ACTIVITY: Output every entry verbatim.

SUPPLIED MATERIAL below:

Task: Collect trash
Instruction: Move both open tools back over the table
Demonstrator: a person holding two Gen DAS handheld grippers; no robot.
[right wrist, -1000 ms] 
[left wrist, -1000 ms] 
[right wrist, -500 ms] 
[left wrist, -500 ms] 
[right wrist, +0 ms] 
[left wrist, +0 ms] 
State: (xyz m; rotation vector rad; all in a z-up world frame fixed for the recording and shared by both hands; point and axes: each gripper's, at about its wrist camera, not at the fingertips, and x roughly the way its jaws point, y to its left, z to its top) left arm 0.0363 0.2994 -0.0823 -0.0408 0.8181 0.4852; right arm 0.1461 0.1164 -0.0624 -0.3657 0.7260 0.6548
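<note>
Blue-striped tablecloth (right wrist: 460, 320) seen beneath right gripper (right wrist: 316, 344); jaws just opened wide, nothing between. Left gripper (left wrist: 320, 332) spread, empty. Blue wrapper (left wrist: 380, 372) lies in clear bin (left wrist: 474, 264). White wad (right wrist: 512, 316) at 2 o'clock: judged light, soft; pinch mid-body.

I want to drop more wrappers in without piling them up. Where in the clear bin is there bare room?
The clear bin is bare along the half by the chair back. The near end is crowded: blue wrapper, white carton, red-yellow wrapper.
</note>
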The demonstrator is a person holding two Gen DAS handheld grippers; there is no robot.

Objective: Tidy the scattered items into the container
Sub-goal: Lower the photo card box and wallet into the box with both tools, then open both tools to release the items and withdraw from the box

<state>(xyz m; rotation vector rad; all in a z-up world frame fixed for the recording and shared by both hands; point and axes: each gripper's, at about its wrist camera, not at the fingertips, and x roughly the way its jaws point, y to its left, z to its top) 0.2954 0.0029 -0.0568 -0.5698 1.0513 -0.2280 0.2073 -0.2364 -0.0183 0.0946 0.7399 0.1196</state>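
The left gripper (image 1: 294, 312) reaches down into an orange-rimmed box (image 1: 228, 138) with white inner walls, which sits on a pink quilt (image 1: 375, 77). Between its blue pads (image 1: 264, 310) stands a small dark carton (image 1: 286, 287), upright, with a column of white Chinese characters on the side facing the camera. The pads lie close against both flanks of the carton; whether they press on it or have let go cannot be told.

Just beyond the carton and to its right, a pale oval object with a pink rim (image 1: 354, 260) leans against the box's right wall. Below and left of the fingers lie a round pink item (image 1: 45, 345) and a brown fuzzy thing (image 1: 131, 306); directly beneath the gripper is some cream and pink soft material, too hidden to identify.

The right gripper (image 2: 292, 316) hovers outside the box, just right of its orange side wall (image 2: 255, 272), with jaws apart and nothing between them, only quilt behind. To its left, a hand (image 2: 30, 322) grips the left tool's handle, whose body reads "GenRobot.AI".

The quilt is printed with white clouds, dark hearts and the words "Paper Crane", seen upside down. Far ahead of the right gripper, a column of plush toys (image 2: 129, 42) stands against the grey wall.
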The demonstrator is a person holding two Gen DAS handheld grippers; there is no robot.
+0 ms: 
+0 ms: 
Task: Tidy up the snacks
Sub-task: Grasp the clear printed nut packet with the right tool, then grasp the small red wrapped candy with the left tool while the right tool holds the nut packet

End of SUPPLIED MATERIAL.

REPLY TO THE TASK:
Task: Collect trash
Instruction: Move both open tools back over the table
Demonstrator: a person holding two Gen DAS handheld grippers; no robot.
[right wrist, -1000 ms] 
[left wrist, -1000 ms] 
[right wrist, -500 ms] 
[left wrist, -500 ms] 
[right wrist, +0 ms] 
[left wrist, +0 ms] 
State: (xyz m; rotation vector rad; all in a z-up world frame fixed for the recording and shared by both hands; point and axes: each gripper's, at about its wrist camera, not at the fingertips, and x roughly the way its jaws point, y to its left, z to its top) left arm 0.0363 0.2994 -0.0823 -0.0408 0.8181 0.4852; right arm 0.1461 0.1164 -0.0624 -0.3657 0.7260 0.6548
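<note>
Blue-striped tablecloth (right wrist: 460, 320) seen beneath right gripper (right wrist: 316, 344); jaws just opened wide, nothing between. Left gripper (left wrist: 320, 332) spread, empty. Blue wrapper (left wrist: 380, 372) lies in clear bin (left wrist: 474, 264). White wad (right wrist: 512, 316) at 2 o'clock: judged light, soft; pinch mid-body.

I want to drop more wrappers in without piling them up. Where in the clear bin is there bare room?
The clear bin is bare along the half by the chair back. The near end is crowded: blue wrapper, white carton, red-yellow wrapper.
</note>
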The demonstrator is a person holding two Gen DAS handheld grippers; there is no robot.

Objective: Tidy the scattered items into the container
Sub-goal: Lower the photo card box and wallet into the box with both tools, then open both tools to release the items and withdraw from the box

<state>(xyz m; rotation vector rad; all in a z-up world frame fixed for the recording and shared by both hands; point and axes: each gripper's, at about its wrist camera, not at the fingertips, and x roughly the way its jaws point, y to its left, z to its top) 0.2954 0.0029 -0.0568 -0.5698 1.0513 -0.2280 0.2073 -0.2364 -0.0183 0.0946 0.7399 0.1196</state>
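The left gripper (image 1: 294, 312) reaches down into an orange-rimmed box (image 1: 228, 138) with white inner walls, which sits on a pink quilt (image 1: 375, 77). Between its blue pads (image 1: 264, 310) stands a small dark carton (image 1: 286, 287), upright, with a column of white Chinese characters on the side facing the camera. The pads lie close against both flanks of the carton; whether they press on it or have let go cannot be told.

Just beyond the carton and to its right, a pale oval object with a pink rim (image 1: 354, 260) leans against the box's right wall. Below and left of the fingers lie a round pink item (image 1: 45, 345) and a brown fuzzy thing (image 1: 131, 306); directly beneath the gripper is some cream and pink soft material, too hidden to identify.

The right gripper (image 2: 292, 316) hovers outside the box, just right of its orange side wall (image 2: 255, 272), with jaws apart and nothing between them, only quilt behind. To its left, a hand (image 2: 30, 322) grips the left tool's handle, whose body reads "GenRobot.AI".

The quilt is printed with white clouds, dark hearts and the words "Paper Crane", seen upside down. Far ahead of the right gripper, a column of plush toys (image 2: 129, 42) stands against the grey wall.
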The demonstrator is a person holding two Gen DAS handheld grippers; there is no robot.
+0 ms: 
+0 ms: 
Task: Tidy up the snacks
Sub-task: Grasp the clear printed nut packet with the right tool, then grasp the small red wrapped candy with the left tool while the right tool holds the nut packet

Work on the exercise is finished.